> YOUR GOAL
Reproduce every line of the material below exactly. No pictures belong in the copy.

> DATA
=== Section Start ===
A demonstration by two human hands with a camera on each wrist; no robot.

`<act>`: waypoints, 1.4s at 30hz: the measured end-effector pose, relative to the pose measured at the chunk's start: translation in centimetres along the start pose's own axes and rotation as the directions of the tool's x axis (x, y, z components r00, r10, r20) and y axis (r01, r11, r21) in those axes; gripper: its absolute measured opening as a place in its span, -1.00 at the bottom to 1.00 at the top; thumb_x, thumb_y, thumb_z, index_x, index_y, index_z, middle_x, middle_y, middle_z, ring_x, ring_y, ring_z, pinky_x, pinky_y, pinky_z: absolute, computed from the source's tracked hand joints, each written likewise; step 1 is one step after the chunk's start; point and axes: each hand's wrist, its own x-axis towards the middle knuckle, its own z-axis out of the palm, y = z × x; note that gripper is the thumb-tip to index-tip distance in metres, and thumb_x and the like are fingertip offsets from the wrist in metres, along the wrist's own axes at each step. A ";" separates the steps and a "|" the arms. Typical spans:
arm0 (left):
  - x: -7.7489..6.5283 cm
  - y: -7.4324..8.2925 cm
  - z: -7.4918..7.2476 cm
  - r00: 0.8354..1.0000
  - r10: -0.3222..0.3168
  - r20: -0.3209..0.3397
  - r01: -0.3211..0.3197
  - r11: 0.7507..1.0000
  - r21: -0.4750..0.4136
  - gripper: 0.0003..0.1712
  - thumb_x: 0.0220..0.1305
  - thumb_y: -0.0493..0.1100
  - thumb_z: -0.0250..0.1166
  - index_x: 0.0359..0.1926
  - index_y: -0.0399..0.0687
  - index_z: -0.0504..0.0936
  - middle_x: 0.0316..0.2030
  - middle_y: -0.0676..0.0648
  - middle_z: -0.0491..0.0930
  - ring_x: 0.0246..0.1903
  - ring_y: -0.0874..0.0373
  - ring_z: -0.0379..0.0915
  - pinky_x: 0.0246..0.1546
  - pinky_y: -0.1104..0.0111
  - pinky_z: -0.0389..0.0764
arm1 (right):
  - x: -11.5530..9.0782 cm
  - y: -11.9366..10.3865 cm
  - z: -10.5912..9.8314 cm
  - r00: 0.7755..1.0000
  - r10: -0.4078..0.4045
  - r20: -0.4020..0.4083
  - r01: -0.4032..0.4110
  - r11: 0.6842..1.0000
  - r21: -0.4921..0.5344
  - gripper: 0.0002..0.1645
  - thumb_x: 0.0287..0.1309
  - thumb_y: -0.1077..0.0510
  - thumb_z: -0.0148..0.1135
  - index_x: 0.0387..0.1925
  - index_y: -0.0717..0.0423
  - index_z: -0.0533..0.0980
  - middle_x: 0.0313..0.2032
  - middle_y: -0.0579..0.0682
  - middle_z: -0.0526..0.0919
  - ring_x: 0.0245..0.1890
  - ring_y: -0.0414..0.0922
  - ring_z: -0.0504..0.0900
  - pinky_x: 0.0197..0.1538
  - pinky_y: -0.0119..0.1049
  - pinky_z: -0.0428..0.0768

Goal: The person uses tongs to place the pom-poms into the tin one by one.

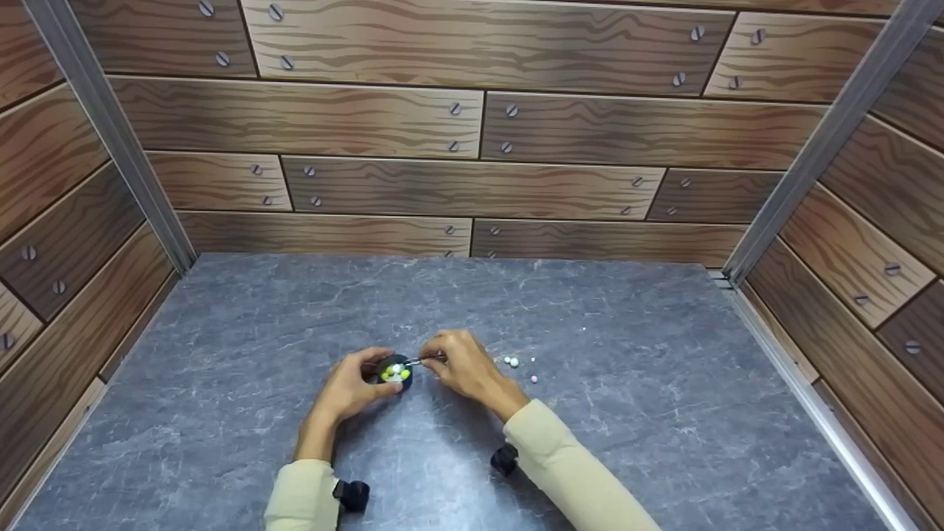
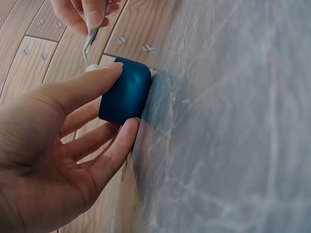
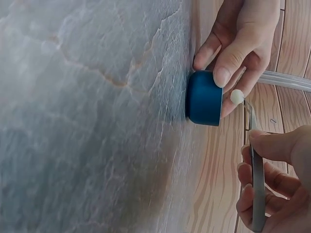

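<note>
A small, round-cornered blue cup point(image 3: 204, 99) stands on the grey marbled tabletop. My left hand point(image 1: 346, 387) grips it, thumb on one side and fingers on the other. Several yellow and white beads point(image 1: 396, 373) show inside the cup in the head view. From the right, my right hand point(image 1: 464, 365) pinches a pair of metal tweezers point(image 3: 258, 189) with bent tips. Those tips hold a whitish round bead point(image 3: 237, 96) just over the cup's open mouth, close to the left thumb in the left wrist view point(image 2: 92, 68).
To the right of the right hand lie several loose beads: white and pale green ones point(image 1: 513, 362), a pink one point(image 1: 534, 380) and tiny white bits point(image 1: 584, 329). Wood-patterned walls point(image 1: 472, 125) with metal corner posts point(image 1: 133, 158) enclose the tabletop point(image 1: 627, 442).
</note>
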 end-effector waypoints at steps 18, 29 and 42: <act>0.2 0.2 -0.2 1.000 0.024 0.009 -0.024 1.000 0.006 -0.36 0.09 -0.24 0.60 0.22 -0.22 0.64 0.11 -0.21 0.71 0.08 -0.11 0.66 0.21 -0.02 0.58 | 0.1 0.1 0.0 0.999 0.032 0.044 -0.030 0.999 -0.035 -0.89 0.21 0.26 0.42 -0.22 0.13 0.78 -0.18 0.04 0.83 -0.14 -0.04 0.80 -0.02 -0.19 0.73; 0.3 0.5 -0.2 1.000 -0.001 0.001 0.001 1.000 0.000 -0.35 0.09 -0.25 0.59 0.23 -0.20 0.63 0.11 -0.19 0.71 0.06 -0.09 0.64 0.18 -0.01 0.58 | -0.8 1.2 -1.8 1.000 -0.014 -0.017 0.014 1.000 -0.009 -0.86 0.18 0.31 0.42 -0.21 0.24 0.76 -0.23 0.12 0.81 -0.20 0.02 0.80 -0.05 -0.16 0.75; -0.1 0.1 -0.1 1.000 -0.006 0.006 0.006 1.000 0.015 -0.37 0.09 -0.24 0.59 0.22 -0.16 0.65 0.13 -0.18 0.70 0.11 -0.12 0.62 0.22 -0.03 0.56 | -4.0 4.9 -4.4 0.996 0.050 -0.071 -0.051 0.998 -0.024 -0.86 0.11 0.37 0.43 -0.25 0.29 0.75 -0.28 0.15 0.81 -0.24 0.07 0.79 -0.08 -0.11 0.75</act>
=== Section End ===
> WRITTEN SOLUTION
A demonstration by two human hands with a camera on each wrist; no robot.

`<act>`: waypoints, 1.4s at 30hz: the measured end-effector pose, relative to the pose measured at the chunk's start: translation in centimetres along the start pose's own axes and rotation as the directions of the tool's x axis (x, y, z components r00, r10, r20) and y axis (r01, r11, r21) in those axes; gripper: its absolute measured opening as a place in its span, -1.00 at the bottom to 1.00 at the top; thumb_x, thumb_y, thumb_z, index_x, index_y, index_z, middle_x, middle_y, middle_z, ring_x, ring_y, ring_z, pinky_x, pinky_y, pinky_z: absolute, computed from the source's tracked hand joints, each written likewise; step 1 is one step after the chunk's start; point and axes: each hand's wrist, its own x-axis towards the middle knuckle, its own z-axis out of the palm, y = z × x; note that gripper is the thumb-tip to index-tip distance in metres, and thumb_x and the like are fingertip offsets from the wrist in metres, along the wrist's own axes at each step. A ";" separates the steps and a "|" the arms. Typical spans:
arm0 (left):
  - x: -7.7489..6.5283 cm
  - y: -7.4324..8.2925 cm
  - z: -7.4918..7.2476 cm
  - r00: 0.8354..1.0000
  - r10: -0.3222..0.3168
  - r20: -0.3209..0.3397
  - r01: -0.3211..0.3197
  - r11: 0.7507..1.0000
  - r21: -0.4750..0.4136
  - gripper: 0.0003..0.1712
  - thumb_x: 0.0220..0.1305
  - thumb_y: -0.0493..0.1100
  - thumb_z: -0.0250..0.1166
  - index_x: 0.0359..0.1926
  - index_y: -0.0399..0.0687
  - index_z: -0.0504..0.0936
  - middle_x: 0.0316..0.2030
  - middle_y: -0.0676..0.0648
  - middle_z: -0.0491..0.0930
  - ring_x: 0.0246..0.1903
  - ring_y: -0.0874..0.0373
  - ring_z: -0.0379..0.0915
  - pinky_x: 0.0246..0.1546
  - pinky_y: -0.1104..0.0111
  - pinky_z: -0.0389..0.0764
arm1 (right):
  - x: -11.5530..9.0782 cm
  - y: -11.9366..10.3865 cm
  - z: -10.5912..9.8314 cm
  - r00: 0.7755..1.0000
  - r10: -0.4078..0.4045
  - r20: -0.4020..0.4083
  - r01: -0.4032..0.4110
  - r11: 0.6842..1.0000
  - r21: -0.4921..0.5344
  - gripper: 0.0002..0.1645
  - thumb_x: 0.0287..0.1309
  - thumb_y: -0.1077..0.0510
  - thumb_z: -0.0148..0.1135
  - index_x: 0.0387..0.1925
  - index_y: -0.0717..0.0423
  - index_z: -0.0533..0.0980
  - middle_x: 0.0313..0.2032
  - middle_y: -0.0579..0.0682
  - middle_z: -0.0526..0.0919
  - ring_x: 0.0245..0.1890
  - ring_y: -0.0414..0.0922
  - ring_z: -0.0504..0.0900
  - pinky_x: 0.0197..0.1538
  - pinky_y: -0.0119..0.1049
  - pinky_z: -0.0428..0.0768

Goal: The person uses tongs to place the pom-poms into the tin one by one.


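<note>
A small, round-cornered blue cup point(image 3: 204, 99) stands on the grey marbled tabletop. My left hand point(image 1: 346, 387) grips it, thumb on one side and fingers on the other. Several yellow and white beads point(image 1: 396, 373) show inside the cup in the head view. From the right, my right hand point(image 1: 464, 365) pinches a pair of metal tweezers point(image 3: 258, 189) with bent tips. Those tips hold a whitish round bead point(image 3: 237, 96) just over the cup's open mouth, close to the left thumb in the left wrist view point(image 2: 92, 68).
To the right of the right hand lie several loose beads: white and pale green ones point(image 1: 513, 362), a pink one point(image 1: 534, 380) and tiny white bits point(image 1: 584, 329). Wood-patterned walls point(image 1: 472, 125) with metal corner posts point(image 1: 133, 158) enclose the tabletop point(image 1: 627, 442).
</note>
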 end-effector waypoints at steps 18, 29 and 42: <act>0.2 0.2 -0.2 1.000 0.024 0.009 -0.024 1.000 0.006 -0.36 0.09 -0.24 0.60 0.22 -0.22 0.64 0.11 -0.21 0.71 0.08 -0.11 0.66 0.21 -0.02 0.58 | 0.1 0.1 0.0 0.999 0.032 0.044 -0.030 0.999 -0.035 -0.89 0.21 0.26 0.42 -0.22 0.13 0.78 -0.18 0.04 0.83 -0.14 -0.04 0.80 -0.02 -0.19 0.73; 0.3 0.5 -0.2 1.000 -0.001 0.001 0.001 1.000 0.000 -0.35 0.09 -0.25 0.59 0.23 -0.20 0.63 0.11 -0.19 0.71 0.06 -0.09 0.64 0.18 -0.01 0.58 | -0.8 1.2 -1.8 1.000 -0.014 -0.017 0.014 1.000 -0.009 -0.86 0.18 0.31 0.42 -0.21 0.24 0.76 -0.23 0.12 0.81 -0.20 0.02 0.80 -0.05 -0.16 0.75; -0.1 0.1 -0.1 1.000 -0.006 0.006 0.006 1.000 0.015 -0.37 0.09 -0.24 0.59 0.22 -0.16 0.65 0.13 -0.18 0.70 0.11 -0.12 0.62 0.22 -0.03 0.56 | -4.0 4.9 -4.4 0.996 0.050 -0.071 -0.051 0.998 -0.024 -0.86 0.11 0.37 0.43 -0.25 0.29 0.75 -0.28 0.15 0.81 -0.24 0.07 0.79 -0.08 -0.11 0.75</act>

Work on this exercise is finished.